---------- Dataset extract ----------

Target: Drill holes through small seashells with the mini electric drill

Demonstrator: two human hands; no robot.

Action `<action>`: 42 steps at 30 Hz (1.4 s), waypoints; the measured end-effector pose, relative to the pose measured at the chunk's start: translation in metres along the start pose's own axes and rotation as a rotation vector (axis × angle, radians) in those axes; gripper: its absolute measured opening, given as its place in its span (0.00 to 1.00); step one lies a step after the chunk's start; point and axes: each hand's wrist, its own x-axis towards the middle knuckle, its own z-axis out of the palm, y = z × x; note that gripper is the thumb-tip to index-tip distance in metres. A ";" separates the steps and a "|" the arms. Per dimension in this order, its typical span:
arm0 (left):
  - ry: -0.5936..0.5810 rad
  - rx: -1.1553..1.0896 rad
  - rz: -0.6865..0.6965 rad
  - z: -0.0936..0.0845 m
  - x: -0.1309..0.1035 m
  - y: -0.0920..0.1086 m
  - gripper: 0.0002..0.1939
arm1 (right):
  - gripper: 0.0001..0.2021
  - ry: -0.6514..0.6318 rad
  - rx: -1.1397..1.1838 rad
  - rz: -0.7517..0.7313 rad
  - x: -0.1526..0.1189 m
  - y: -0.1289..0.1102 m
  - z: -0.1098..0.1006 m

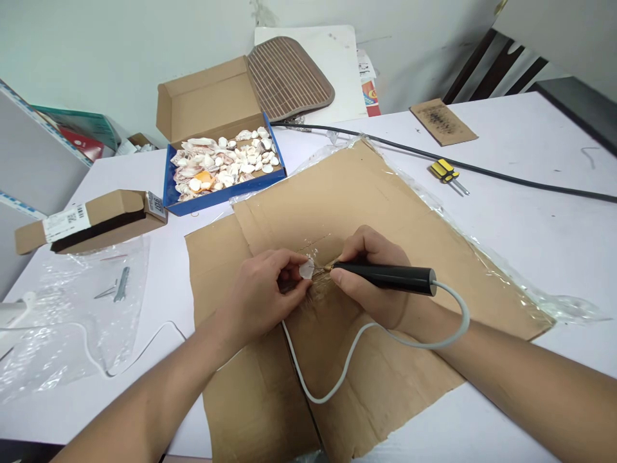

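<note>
Between the thumb and fingers of my left hand [267, 289] a small white shell [306, 269] is pinched. My right hand [373, 280] grips a black corded rotary tool [390, 276] like a pen. Its brass-coloured collet and thin bit [321, 267] point left, with the tip at the shell; whether it touches or pierces the shell I cannot tell. A grey cord [357, 344] loops from the tool's back end under my right wrist and across the cardboard [385, 193]. White specks lie on the cardboard just beyond my fingers.
A blue-sided box [226, 193] of shells stands at the back left. Beside it lie a narrow cardboard box [110, 218] and plastic wrap [91, 308] with small metal tools. On the right are a yellow-handled screwdriver [446, 172], a black cable [491, 173] and a dark-stained cardboard piece [442, 121].
</note>
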 end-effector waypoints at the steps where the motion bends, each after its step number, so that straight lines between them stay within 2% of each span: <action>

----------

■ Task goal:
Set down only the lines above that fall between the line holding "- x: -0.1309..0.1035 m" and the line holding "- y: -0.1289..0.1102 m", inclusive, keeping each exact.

■ Task result:
  - x: -0.1309..0.1035 m
  - y: -0.0920..0.1086 m
  - gripper: 0.0002..0.1939
arm1 (right):
  - gripper: 0.0001..0.2021
  - ry: -0.6514..0.6318 rad
  - rx: -1.1397..1.1838 rad
  - rz: -0.7517..0.7313 rad
  - x: -0.1526..0.1189 m
  - y: -0.1289..0.1102 m

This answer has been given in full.